Help me out, to whom does the your refer Diane or me? Thanks!
Not you, Duane.
So it DOES mean Diane? You are a scum, Gruff.
Thank you, TOW. I was going to respond earlier today, but decided to chew on my proverbial tongue. My only correction: no need for “a” in your comment (which was much more measured than I had in mind).
And since you are a Holocaust educator, I hope you have read Erich Maria Remarque’s “Spark of Life” (“Der Funke Leben”) and will consider including it on your reading list for your students. I send you a Gentile mazel tov!
TOW, you are reading too much into words. You would not fare well on a close reading test.
I wish it mattered in Indiana but I don’t think it does. They have the same data on Ohio and have had it forever. Didn’t matter a bit. Indiana followed right behind Ohio on charter-mania. Pennsylvania too. And Michigan.
They’re carrying this “data” on horseback or something state to state. It seems to take 20 years to cross state lines. Pennsylvania lawmakers could have gotten IN THEIR CARS driven 20 miles and looked at Ohio ed reform themselves, one by one, personally and it would have been faster.
Bipartisan doesn’t mean “good”. They could all agree on bad policy. In fact, it’s MORE likely it’s bad, because there is no dissent.
I think Ohio changed their school measures as a result of pressure from the charter lobby. When the scores didn’t come in to meet the hype they all of a sudden decided they needed growth measures. Public school advocates made the same complaint for 20 years and they were told they were “making excuses”. The charter lobby backed “growth measures” and now it’s no longer “making excuses” but has somehow become “science”.
I don’t know why they don’t just admit the obvious- there are good charter schools and bad charter schools and it’s entirely possible there will be no net gain, and in fact could be net losses, if one includes the damage to public schools. If you open a good charter school across the street from a mediocre public school and harm the public school, it’s a wash system-wide. The idea that risk comes with no downside is just not true. It could be a net gain, it could be a net loss, or it could be a wash. That’s how systems work.

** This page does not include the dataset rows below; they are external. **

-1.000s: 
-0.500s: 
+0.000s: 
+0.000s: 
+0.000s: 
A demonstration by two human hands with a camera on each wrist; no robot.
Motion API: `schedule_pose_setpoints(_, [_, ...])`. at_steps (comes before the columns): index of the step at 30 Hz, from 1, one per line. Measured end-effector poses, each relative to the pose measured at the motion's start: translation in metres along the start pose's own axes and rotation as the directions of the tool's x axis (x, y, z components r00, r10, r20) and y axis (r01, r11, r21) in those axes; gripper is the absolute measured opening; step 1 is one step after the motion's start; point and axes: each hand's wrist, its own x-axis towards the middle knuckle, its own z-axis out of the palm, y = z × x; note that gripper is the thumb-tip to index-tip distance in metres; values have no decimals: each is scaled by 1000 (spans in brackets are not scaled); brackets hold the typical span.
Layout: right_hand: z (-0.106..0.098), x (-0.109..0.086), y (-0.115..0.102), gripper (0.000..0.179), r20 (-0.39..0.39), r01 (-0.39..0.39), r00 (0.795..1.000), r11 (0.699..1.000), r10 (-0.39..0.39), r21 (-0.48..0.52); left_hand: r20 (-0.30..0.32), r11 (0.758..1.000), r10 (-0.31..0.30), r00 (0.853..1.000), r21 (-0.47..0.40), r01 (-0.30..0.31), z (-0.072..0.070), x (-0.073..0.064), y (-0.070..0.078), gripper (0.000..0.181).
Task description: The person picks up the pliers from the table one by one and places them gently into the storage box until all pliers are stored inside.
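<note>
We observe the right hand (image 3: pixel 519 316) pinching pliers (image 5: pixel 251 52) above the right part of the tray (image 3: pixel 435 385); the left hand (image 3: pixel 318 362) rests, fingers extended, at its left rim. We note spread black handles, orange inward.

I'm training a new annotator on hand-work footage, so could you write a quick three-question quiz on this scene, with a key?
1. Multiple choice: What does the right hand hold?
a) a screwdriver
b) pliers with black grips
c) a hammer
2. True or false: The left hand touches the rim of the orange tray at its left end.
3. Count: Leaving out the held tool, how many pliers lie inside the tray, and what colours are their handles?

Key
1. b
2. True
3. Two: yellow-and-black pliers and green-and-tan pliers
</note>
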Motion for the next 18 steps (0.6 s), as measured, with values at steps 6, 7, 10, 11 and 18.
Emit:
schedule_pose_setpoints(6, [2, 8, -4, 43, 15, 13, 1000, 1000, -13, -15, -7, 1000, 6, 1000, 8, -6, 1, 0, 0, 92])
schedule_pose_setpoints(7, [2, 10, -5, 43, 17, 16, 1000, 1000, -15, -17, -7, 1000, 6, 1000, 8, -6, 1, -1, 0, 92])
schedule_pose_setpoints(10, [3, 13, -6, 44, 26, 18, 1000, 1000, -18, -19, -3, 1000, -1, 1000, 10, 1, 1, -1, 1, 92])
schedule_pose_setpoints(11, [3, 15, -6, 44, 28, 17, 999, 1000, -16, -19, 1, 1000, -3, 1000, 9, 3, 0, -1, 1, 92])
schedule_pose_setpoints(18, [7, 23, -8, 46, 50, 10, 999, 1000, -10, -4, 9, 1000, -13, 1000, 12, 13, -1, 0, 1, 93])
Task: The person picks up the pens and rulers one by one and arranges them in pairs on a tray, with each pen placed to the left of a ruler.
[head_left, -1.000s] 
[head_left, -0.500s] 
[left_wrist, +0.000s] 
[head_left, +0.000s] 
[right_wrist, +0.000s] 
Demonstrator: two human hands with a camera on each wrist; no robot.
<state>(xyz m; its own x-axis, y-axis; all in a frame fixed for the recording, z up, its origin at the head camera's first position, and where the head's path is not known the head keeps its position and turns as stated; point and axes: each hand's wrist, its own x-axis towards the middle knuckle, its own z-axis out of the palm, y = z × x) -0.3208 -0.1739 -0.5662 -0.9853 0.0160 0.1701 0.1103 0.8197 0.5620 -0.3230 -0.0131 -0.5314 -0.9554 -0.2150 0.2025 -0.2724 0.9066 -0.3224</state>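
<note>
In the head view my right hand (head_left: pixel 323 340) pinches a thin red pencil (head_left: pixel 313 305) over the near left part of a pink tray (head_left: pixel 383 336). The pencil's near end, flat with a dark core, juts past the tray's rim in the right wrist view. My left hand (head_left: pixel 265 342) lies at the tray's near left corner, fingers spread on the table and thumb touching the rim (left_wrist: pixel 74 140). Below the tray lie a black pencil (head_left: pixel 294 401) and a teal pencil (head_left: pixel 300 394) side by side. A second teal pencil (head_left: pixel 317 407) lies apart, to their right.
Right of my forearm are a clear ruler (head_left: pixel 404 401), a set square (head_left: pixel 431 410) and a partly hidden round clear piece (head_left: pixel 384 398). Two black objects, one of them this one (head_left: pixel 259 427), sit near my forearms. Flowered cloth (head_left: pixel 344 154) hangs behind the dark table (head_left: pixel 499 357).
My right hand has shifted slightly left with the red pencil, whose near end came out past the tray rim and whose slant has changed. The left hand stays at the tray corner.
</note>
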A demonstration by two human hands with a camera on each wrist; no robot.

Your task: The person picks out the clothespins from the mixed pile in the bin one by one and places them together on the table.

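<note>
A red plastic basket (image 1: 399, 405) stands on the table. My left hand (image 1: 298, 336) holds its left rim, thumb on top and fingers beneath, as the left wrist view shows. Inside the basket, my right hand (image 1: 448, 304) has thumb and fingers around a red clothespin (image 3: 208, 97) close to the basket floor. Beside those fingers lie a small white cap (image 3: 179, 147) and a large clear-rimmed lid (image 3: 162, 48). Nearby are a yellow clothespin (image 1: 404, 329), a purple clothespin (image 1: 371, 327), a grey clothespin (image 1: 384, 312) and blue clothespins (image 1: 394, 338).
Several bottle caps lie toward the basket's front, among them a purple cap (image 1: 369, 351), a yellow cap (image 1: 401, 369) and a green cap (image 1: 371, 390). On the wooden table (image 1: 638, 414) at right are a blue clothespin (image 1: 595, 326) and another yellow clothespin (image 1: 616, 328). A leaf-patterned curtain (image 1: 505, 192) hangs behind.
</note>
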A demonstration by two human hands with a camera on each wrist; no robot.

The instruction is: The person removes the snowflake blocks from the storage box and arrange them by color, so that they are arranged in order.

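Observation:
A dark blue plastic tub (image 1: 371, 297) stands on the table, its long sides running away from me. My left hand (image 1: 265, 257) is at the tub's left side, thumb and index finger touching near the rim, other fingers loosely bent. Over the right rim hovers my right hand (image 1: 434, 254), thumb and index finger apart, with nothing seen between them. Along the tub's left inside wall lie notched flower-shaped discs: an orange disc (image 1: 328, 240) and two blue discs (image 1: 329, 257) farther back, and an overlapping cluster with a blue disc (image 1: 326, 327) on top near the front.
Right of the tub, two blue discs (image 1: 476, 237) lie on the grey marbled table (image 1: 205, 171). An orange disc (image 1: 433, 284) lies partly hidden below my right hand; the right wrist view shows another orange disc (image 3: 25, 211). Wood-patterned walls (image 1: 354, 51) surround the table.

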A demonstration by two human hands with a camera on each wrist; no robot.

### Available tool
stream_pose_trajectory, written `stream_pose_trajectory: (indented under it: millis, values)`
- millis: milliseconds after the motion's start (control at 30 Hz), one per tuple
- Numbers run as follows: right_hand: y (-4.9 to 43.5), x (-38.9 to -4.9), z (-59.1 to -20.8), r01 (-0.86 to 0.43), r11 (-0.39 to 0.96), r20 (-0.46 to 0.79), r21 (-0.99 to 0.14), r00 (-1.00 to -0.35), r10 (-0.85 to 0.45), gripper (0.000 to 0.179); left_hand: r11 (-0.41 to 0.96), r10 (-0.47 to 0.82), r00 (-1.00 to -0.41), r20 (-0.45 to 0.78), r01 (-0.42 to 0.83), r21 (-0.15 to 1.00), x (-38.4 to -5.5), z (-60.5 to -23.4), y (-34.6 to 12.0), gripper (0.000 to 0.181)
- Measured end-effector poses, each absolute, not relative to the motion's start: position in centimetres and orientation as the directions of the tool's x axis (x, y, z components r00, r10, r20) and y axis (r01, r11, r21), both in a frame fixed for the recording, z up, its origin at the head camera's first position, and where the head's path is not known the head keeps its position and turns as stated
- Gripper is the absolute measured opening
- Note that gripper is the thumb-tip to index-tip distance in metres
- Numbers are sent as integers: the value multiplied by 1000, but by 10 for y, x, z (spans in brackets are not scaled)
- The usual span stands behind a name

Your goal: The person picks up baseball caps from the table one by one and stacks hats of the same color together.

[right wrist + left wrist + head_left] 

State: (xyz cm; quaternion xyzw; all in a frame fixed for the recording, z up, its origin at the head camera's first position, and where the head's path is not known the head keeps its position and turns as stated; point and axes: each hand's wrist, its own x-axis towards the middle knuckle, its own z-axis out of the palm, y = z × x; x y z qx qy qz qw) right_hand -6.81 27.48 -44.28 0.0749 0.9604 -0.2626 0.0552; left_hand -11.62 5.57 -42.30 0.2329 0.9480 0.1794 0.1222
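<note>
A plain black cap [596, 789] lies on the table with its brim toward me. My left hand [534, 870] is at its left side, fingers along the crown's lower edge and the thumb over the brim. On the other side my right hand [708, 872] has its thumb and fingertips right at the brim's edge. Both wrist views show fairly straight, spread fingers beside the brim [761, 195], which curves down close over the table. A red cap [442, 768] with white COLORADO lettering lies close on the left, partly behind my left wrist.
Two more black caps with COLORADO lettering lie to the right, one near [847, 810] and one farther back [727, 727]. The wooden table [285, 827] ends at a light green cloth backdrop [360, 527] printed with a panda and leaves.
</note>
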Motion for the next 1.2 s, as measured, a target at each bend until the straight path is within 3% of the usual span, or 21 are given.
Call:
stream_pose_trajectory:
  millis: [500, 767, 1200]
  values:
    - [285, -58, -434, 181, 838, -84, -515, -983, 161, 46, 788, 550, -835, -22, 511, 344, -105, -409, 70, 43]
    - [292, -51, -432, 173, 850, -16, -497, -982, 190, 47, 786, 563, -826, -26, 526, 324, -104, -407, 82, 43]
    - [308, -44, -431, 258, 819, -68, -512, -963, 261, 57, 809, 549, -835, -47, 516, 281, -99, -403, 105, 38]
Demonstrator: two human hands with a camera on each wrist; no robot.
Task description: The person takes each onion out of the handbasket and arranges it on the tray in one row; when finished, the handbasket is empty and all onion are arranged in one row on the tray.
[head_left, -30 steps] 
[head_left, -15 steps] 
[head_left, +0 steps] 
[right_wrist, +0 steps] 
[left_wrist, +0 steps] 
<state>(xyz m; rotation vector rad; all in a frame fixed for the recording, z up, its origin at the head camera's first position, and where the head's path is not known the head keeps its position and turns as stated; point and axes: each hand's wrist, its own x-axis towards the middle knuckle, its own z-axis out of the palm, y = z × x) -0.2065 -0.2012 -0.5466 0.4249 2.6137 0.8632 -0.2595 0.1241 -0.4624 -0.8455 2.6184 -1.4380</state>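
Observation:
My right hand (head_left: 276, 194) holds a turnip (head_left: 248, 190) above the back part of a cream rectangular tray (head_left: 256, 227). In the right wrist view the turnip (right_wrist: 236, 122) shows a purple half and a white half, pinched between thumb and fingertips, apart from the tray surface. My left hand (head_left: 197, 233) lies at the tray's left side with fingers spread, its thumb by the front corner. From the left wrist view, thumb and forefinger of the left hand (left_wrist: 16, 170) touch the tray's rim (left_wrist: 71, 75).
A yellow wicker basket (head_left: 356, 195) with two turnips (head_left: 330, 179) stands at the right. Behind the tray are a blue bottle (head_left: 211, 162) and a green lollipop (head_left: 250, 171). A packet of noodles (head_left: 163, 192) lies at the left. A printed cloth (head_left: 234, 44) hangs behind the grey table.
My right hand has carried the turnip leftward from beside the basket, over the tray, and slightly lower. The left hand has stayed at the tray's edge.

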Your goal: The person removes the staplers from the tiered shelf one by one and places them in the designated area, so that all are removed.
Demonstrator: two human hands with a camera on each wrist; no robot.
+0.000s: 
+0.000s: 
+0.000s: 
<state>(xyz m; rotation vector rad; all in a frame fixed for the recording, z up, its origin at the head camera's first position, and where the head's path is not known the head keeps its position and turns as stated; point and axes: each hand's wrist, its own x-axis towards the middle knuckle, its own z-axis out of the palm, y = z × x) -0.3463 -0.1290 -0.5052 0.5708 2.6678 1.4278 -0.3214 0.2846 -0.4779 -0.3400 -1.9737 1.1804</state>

Charters were supposed to be the few places where experimental programs were tested and if successful, adopted by mainstream public schools. Did not work this way.
The complete and utter disregard for kids in public schools is just amazing. I did not know Oklahoma public schools were closing one day a week due to lack of funding.
How many times have ed reformers talked about extended school days? This whole state was losing a day a week and no one cared. Because it was public school students.
In other words all the disruption and harm to the quality of the public education is not worth the “choice.” A quality public school can offer far more options for the diverse needs of the students than most “one size fits all” charter or voucher schools.
I got this mental image in reading about this, another study with test scores either moving up or down or staying about the same.
https://www.youtube.com/create_channel
Sorry try this
I can see your point, Laura. Excellent!
I would like to associate myself with what Duane wrote!
Using invalidities to evaluate anything can only result in invalid conclusions that are, in essence, worthless. Unfortunately, people assign value to those invalidities.
Insanity, eh!
As a former Indiana PS teacher I am thoroughly disgusted by how the GOP lawmakers have been making war on our public schools for years, The word :Hoosier” originally meant a person who is not very bright. Are Hoosier voters trying to restore it?
In St. Louis the term “hoosier” is definitely a pejorative used to describe “poor white trash rednecks.”